Microfluidic 3D Cell Culture Systems to Model Breast Cancer and the Bone Microenvironment In Vitro

The presence of bone metastasis significantly reduces survival in breast cancer patients, largely due to the absence of targeted therapies, which is linked to a limited understanding of the metastatic cascade’s molecular mechanisms. This knowledge gap arises from inadequate models: traditional 2D in vitro tissue culture oversimplifies, and in vivo mammalian studies face challenges in human application. Recent developments employ 3D cell culture systems in microfluidic devices to enhance physiological relevance, incorporating mechanobiological cues, such as matrix stiffness, topography, chemistry, and shear stress, that shed light on breast cancer metastasis to bone.

Three organs-on-a-chip were developed to understand the role of mechanobiology and delivery of mechanobiological cues within microfluidic devices.
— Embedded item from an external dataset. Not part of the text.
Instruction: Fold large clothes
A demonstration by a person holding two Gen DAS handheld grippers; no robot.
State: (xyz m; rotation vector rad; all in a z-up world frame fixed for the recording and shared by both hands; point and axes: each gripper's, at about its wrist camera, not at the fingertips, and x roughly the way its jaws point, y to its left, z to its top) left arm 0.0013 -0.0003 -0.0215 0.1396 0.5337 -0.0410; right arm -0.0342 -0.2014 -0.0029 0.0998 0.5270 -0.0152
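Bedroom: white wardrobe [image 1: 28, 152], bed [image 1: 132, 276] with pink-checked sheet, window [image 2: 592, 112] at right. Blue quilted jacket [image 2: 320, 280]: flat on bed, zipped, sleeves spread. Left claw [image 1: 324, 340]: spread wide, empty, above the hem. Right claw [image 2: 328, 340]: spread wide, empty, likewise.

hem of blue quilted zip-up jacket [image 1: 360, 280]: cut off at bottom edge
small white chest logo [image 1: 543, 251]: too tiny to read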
A bone-on-a-chip model was designed using polymeric microparticles (made from poly(lactic acid), 40.5 ± 5.0 μm in diameter) to support mesenchymal stem cell (MSC) culture and differentiation down an osteogenic lineage. Hydroxyapatite coating on these microparticles, visualised with SEM and confirmed with Raman spectroscopy, further promoted MSC differentiation, while 3D cell-microparticle cultures maintained viability for 5 days in an optimised microfluidic device.
Breast cancer cell spheroids were generated, ranging from 1,000 to 100,000 cells per spheroid, with growth assessed by brightfield imaging and viability assessed by fluorescent imaging on day five in both well plates and custom microfluidic devices. The complexity of optimising spheroid sizing for use within microfluidic devices was demonstrated.
An endothelial microfluidic device was also designed to support endothelial cell growth. Human umbilical vein cell adhesion, viability, and stability were observed on poly(lacticco glycolic) microparticles and fibrin hydrogels. While network formation was noted in fibrin hydrogels over three days in culture, it was not confirmed in the microfluidic device.

The work described herein demonstrates the use of biomaterials to deliver mechanobiological cues and shows how microfluidic devices offer a potential solution for modelling different tissue types.